**What the exercise asks:** Look through the entries for the string "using", and copy each line that holds it.

Dataset excerpts:
■ ■ ■ ■
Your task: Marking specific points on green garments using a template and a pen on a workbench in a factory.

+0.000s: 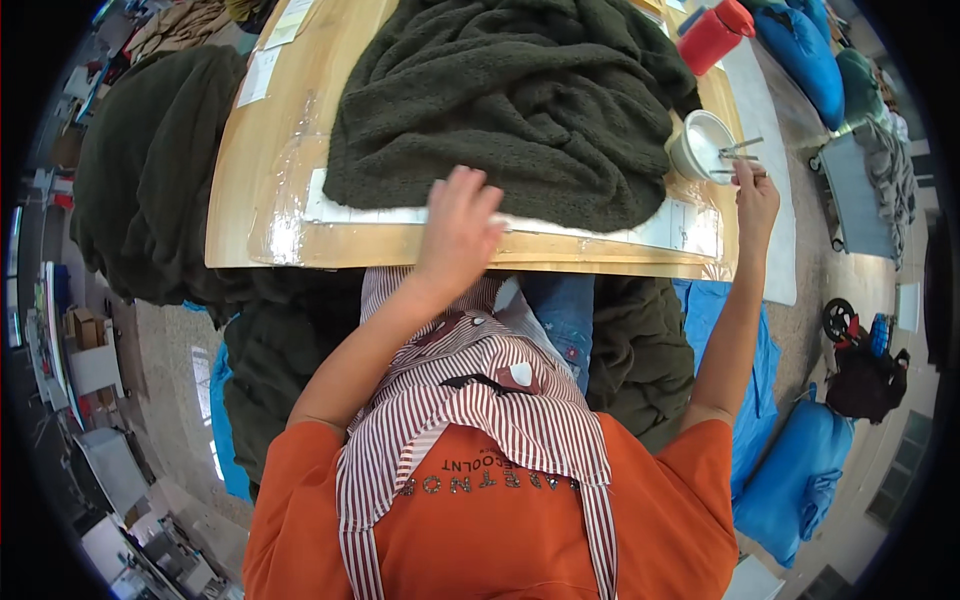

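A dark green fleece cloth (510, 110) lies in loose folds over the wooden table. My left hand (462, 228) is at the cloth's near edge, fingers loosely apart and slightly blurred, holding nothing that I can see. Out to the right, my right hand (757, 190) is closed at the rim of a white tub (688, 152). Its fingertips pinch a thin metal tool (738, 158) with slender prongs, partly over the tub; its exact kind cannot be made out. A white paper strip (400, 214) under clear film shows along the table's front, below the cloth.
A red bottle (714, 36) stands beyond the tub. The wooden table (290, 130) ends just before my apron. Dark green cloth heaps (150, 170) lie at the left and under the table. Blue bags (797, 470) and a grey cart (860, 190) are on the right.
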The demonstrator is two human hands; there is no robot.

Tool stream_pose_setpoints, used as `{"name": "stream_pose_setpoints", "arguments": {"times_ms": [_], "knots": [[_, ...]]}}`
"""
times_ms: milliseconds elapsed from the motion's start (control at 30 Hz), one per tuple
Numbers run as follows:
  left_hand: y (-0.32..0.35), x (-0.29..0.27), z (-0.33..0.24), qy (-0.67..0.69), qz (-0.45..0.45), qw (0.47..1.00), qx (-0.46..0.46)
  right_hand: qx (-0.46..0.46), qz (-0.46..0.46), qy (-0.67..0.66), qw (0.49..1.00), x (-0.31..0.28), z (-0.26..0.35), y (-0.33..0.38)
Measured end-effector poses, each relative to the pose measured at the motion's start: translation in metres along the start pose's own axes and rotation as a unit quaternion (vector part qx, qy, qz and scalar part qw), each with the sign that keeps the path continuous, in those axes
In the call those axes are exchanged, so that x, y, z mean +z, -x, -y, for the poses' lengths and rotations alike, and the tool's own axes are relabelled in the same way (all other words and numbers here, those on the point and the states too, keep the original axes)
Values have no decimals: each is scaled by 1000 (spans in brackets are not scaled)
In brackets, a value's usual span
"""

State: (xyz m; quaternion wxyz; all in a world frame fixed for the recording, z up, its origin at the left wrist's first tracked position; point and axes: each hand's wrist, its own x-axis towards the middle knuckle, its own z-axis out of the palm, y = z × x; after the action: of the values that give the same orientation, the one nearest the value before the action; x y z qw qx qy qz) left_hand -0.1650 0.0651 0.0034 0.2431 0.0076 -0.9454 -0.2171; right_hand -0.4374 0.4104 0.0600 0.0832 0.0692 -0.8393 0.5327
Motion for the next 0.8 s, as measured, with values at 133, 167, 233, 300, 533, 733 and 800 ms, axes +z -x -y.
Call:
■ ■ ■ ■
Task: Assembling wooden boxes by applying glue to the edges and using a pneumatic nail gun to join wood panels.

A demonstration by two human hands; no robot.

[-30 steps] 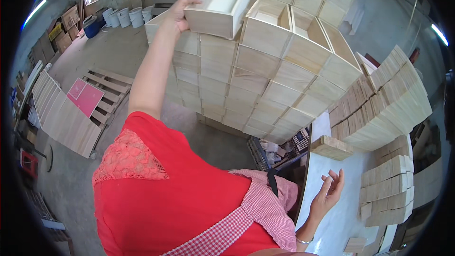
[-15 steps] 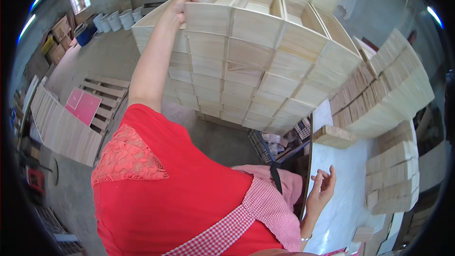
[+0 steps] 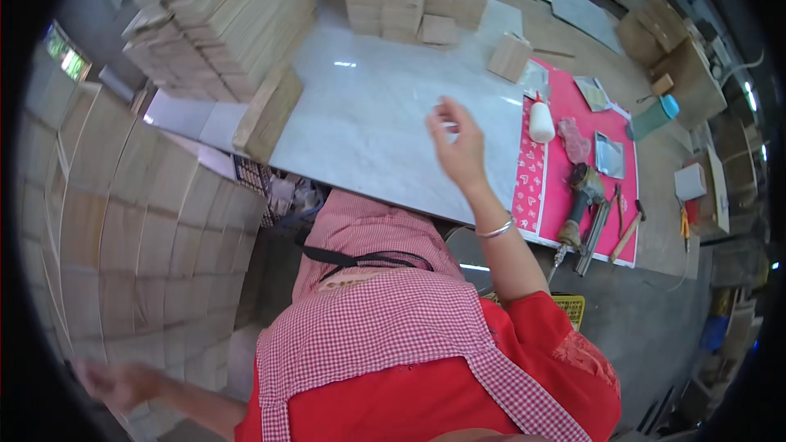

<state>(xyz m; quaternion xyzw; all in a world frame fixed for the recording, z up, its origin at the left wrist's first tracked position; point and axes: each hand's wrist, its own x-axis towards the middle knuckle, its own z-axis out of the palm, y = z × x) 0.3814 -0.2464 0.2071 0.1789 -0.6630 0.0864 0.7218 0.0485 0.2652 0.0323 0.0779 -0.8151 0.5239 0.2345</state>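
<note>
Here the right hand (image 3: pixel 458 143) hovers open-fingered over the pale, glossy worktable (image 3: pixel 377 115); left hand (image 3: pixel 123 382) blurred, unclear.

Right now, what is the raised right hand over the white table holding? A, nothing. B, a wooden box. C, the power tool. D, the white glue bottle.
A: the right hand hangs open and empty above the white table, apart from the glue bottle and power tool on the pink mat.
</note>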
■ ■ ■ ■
**Exercise response:**
Your task: Marking specific points on green garments using a template and a pen on a workbench in a factory.
Task: Assembling wooden boxes by applying glue to the edges and using a pneumatic nail gun to join wood panels.

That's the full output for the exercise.